It's not at all related. That's a specifically design oriented decision. You just make a guess and then tune a number until the game plays the way you want it to play.

To get actual real world "damage" simulation you'd have to model the entire human body ( bone mass & density, blood flow, anatomy, all the thousands of different muscle groups, etc). Science doesn't even know enough to accurately predict "damage" to the level of specificity that would be needed in a game.

For instance, throw people out out of a plane with no parachute. 99.999% will die instantly. at least one guy will live (plenty of stories & videos of people just hitting the ground after a 20,000 foot fall and just bouncing and walking away with a bruise). Reality is far too complicated and random to model for a game.

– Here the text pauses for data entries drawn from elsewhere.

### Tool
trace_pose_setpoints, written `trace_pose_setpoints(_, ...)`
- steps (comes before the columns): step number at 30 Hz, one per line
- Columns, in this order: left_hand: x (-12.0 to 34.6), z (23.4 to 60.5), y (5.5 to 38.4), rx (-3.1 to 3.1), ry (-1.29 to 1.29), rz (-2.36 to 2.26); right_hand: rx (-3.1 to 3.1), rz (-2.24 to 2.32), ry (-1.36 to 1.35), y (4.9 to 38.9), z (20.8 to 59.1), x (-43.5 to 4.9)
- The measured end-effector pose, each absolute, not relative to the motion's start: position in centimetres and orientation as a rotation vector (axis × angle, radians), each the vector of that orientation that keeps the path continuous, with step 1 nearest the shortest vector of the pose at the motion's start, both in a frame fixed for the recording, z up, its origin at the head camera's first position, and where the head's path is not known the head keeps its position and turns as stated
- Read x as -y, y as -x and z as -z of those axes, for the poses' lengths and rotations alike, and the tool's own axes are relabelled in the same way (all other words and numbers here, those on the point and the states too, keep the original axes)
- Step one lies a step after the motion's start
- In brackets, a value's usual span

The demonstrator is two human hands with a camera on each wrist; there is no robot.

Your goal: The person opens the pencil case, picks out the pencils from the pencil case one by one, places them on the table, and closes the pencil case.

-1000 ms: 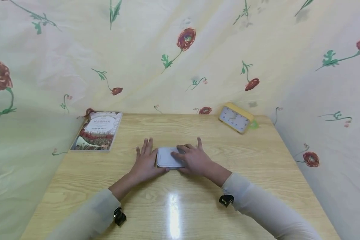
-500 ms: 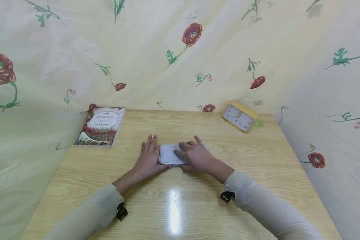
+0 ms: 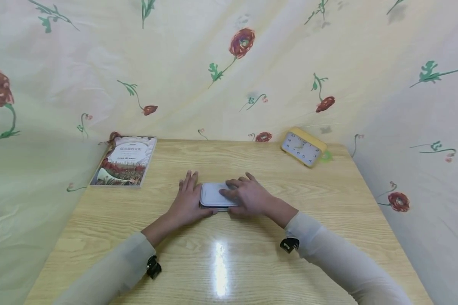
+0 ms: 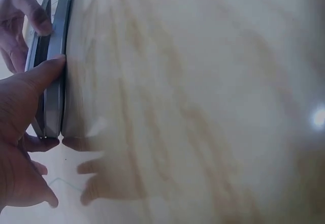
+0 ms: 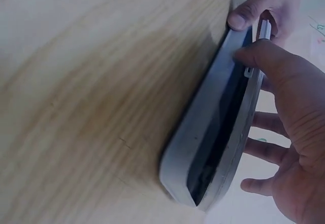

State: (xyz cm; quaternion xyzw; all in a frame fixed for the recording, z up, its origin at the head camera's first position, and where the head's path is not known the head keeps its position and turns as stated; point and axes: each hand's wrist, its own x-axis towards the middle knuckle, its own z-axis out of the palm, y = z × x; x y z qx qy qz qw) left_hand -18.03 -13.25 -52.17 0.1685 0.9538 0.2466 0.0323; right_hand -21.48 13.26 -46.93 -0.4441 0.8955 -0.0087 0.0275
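A flat, pale grey rectangular case (image 3: 213,195) lies on the table between my two hands. Its lid (image 5: 237,135) stands slightly raised from the base (image 5: 199,125), with a dark gap along the near side in the right wrist view. My left hand (image 3: 188,202) holds the left end, thumb pressed on the base's front side (image 4: 56,99), other fingers around the end and back. Over the right part, my right hand (image 3: 253,199) has its fingertips on top of the lid and its thumb at the lid's front edge. The case's inside looks dark; contents cannot be made out.
A book (image 3: 125,161) with an illustrated cover lies at the table's back left. Toward the back right stands a yellow alarm clock (image 3: 303,146). Flower-patterned cloth (image 3: 183,63) hangs behind and along both sides of the wooden table (image 3: 309,199).
A dark gap has appeared along the case's front edge as the lid lifted a little. Both hands keep nearly the same places; the head view has shifted slightly.
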Motion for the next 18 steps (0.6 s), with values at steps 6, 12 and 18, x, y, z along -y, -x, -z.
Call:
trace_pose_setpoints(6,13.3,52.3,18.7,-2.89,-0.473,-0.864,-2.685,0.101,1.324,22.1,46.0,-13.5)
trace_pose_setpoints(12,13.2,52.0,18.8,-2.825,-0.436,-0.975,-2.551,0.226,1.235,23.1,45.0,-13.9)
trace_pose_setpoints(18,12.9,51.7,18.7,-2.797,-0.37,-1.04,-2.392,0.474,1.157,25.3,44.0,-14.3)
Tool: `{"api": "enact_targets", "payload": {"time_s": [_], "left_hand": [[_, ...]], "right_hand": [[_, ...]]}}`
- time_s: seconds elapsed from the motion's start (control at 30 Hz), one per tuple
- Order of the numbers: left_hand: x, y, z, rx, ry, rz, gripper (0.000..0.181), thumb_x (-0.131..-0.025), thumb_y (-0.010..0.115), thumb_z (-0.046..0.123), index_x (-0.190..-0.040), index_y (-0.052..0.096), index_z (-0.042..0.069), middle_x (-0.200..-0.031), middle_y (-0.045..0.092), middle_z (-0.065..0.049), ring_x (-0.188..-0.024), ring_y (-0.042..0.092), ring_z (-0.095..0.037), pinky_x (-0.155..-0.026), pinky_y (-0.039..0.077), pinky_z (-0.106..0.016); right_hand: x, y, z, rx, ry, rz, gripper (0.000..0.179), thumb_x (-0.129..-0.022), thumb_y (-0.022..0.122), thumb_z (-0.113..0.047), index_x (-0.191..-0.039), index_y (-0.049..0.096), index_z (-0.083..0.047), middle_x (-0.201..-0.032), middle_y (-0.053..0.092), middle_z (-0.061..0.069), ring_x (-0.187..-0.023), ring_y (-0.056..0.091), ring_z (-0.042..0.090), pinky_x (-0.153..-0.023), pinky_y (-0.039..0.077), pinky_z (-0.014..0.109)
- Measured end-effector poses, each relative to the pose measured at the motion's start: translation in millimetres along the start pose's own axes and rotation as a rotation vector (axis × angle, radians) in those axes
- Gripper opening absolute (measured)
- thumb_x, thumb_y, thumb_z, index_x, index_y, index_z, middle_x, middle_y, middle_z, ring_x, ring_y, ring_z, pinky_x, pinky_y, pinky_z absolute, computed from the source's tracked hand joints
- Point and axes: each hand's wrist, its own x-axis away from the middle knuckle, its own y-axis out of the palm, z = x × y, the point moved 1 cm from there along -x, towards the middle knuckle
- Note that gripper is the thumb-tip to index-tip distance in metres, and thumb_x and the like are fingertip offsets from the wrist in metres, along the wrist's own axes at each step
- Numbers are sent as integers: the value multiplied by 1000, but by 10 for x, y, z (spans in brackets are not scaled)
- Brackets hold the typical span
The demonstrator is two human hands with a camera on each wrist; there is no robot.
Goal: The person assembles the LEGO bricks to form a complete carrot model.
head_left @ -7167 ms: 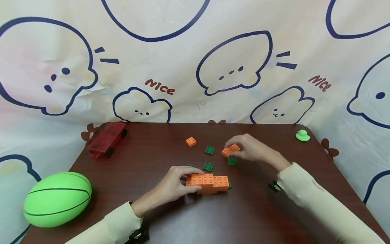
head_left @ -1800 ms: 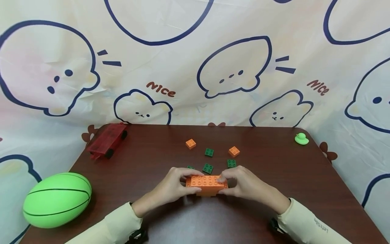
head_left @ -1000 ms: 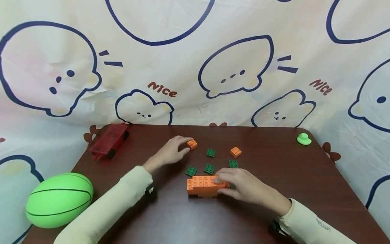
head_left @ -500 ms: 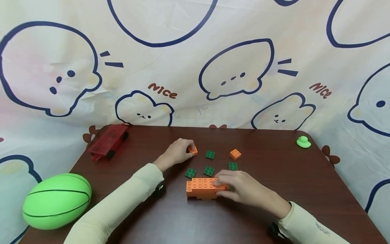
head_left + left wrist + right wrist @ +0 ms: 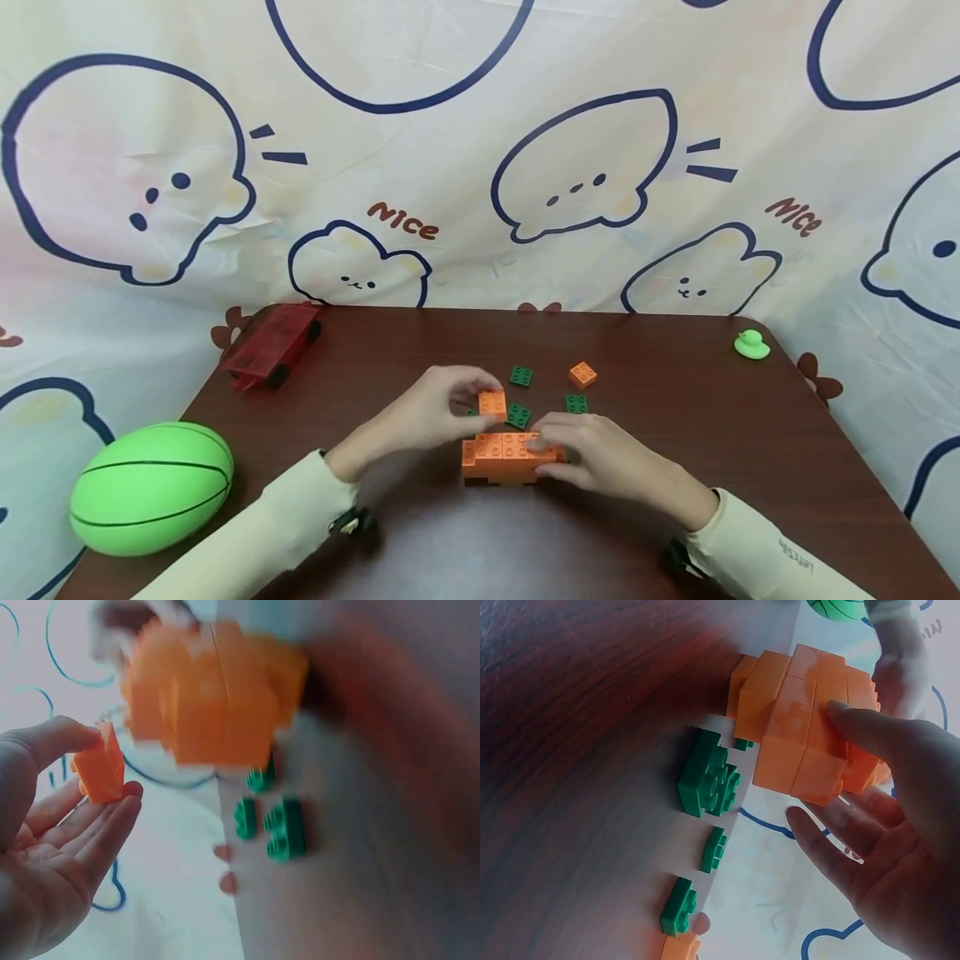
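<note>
An orange building-block assembly [image 5: 502,461] of several joined bricks stands near the middle of the table. My right hand [image 5: 592,454] holds its right end, thumb in front and fingers over the top; in the right wrist view the thumb lies along the assembly's [image 5: 795,727] side. Pinched between the thumb and fingertips of my left hand [image 5: 431,412] is a single orange brick [image 5: 492,405], just above and behind the assembly's left part. The left wrist view shows that orange brick [image 5: 101,766] apart from the assembly [image 5: 217,697].
Green bricks [image 5: 518,416] lie behind the assembly, with a loose orange brick [image 5: 582,375] farther right. A green ball [image 5: 153,490] sits at the left edge, a red toy car [image 5: 273,346] at the back left, and a green toy duck [image 5: 752,344] at the back right.
My left hand left the assembly, reached to the back-left orange brick, took it and has brought it back towards the assembly. Earlier, my right hand came from the back right to the assembly.
</note>
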Motion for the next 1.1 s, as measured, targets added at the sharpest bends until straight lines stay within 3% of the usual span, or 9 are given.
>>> {"api": "enact_targets", "payload": {"time_s": [0.13,0.3,0.5,0.73,1.1], "left_hand": [[180,117,103,-5,52,23,37,-90,81,19,-124,71,13,-115,75,3,-99,70,-8,-87,61,-32],[263,232,133,-47,93,41,34,-90,81,15,-123,73,9,-115,77,-2,-94,69,-6,-81,60,-26],[287,262,137,-53,98,59,34,-90,81,14,-123,75,11,-116,78,-2,-94,69,-4,-82,60,-27],[278,268,145,-69,116,56,35,-90,81,14,-124,75,9,-115,78,-3,-87,66,-6,-71,59,-29],[288,313,170,-170,191,59,36,-93,77,14,-128,72,6,-117,77,-7,-90,69,-7,-70,58,-18]], "right_hand": [[-6,4,4,-4,5,-2,22,-92,79,-27,-112,74,-21,-113,72,-6,-94,67,2,-79,58,23],[-12,8,6,-15,3,0,22,-91,80,-27,-112,74,-21,-113,71,-6,-91,65,1,-77,57,21],[-20,1,-1,-34,7,-2,22,-91,80,-25,-112,74,-21,-113,72,-6,-91,64,1,-77,57,22],[-15,5,-1,-51,17,-1,21,-91,80,-25,-111,73,-22,-114,72,-6,-94,67,2,-79,58,22],[-7,8,2,-30,-5,17,19,-90,81,-23,-107,72,-21,-112,72,-6,-91,66,1,-77,57,21]]}}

Game design and programming is 100% about cheating, hacking and making up bullshit algorithms that appear to the user to be accurate simulations of reality.

-me
I know games generally make stuff up, and I'd be fudging the numbers too, but I'm just trying to figure out how weight and speed would contribute to how much damage a 250 lb boxer might do to an unfortunate 100 lb guard.
It breaks down as soon as you start trying to consider what units to measure "damage" in. Most games use a character-wide "health" value which is just an arbitrary number - so already we're making things up for this system.

But still, being realistic is not as important as being fun.

What one does is to design a formula for damage - it will take things like the masses and velocities of the characters, as well as a bunch of 'arbitrary numbers' that tweak the way the output of the formula changes as you change the masses/velocities - and then play the game over and over, changing the arbitrary numbers until it feels fun to play.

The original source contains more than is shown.